- [Problem] Search term "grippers": please show all lines in the listing that contain it.
┄┄┄┄┄┄┄┄┄┄
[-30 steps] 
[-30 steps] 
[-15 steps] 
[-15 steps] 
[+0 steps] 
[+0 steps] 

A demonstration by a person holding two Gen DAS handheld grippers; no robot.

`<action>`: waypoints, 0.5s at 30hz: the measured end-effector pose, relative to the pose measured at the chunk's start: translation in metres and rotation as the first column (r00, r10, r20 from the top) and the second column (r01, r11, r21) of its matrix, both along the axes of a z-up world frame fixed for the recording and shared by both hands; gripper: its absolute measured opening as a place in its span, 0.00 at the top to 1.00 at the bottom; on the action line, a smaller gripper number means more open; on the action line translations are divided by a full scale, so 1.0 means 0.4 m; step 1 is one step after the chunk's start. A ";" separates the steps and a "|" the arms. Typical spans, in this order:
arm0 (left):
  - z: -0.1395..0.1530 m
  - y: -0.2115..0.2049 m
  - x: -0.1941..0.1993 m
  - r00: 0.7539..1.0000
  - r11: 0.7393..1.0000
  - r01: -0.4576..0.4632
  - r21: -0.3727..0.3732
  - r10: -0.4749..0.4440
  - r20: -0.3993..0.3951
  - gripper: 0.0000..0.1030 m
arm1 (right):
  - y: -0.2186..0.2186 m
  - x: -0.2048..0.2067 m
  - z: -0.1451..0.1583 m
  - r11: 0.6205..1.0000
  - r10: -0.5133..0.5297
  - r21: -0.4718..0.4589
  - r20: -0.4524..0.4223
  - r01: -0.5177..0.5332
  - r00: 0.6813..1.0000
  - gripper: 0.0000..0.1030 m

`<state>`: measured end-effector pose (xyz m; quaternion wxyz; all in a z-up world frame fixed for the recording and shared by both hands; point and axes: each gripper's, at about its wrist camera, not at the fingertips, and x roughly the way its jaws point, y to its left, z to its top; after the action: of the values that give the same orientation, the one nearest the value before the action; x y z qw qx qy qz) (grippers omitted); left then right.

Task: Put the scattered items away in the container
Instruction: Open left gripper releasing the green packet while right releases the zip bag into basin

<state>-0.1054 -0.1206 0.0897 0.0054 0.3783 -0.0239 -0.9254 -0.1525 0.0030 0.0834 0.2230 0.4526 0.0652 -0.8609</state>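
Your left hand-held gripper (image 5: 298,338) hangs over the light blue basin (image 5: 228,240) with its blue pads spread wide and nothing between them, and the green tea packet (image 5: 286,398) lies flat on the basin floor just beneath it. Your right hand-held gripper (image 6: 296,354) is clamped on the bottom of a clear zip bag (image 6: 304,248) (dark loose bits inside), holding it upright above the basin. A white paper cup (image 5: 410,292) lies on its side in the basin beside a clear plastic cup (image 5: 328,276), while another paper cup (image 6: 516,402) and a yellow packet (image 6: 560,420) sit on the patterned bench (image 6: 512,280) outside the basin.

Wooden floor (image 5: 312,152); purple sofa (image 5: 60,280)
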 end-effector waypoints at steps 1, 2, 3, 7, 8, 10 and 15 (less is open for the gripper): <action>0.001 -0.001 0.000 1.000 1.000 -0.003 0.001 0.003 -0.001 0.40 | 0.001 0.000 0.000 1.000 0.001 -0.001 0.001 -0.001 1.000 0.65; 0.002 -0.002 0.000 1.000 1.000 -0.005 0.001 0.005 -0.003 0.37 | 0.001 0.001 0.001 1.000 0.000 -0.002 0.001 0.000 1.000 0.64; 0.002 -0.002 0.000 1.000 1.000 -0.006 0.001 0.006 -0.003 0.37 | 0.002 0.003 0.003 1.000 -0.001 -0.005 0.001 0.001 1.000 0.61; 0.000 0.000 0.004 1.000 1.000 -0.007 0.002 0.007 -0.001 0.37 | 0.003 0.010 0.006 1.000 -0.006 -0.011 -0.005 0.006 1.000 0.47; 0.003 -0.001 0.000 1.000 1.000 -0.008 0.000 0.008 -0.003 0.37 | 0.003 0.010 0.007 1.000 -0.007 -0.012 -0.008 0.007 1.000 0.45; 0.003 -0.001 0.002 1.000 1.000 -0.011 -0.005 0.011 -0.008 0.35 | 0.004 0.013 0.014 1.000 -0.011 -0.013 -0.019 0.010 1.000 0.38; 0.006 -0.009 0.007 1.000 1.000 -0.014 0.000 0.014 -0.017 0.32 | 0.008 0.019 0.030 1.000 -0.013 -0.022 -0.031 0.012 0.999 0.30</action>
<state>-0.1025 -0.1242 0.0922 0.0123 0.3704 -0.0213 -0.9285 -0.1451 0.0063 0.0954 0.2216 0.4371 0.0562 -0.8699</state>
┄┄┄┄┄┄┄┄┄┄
- [Solution below]
A demonstration by a person holding two Gen DAS handheld grippers; no robot.
`<state>`: measured end-effector pose (xyz m; quaternion wxyz; all in a z-up world frame fixed for the recording and shared by both hands; point and axes: each gripper's, at about its wrist camera, not at the fingertips, and x roughly the way its jaws point, y to its left, z to its top; after the action: of the values that give the same orientation, the one nearest the value before the action; x y z qw qx qy qz) (grippers omitted); left then right.

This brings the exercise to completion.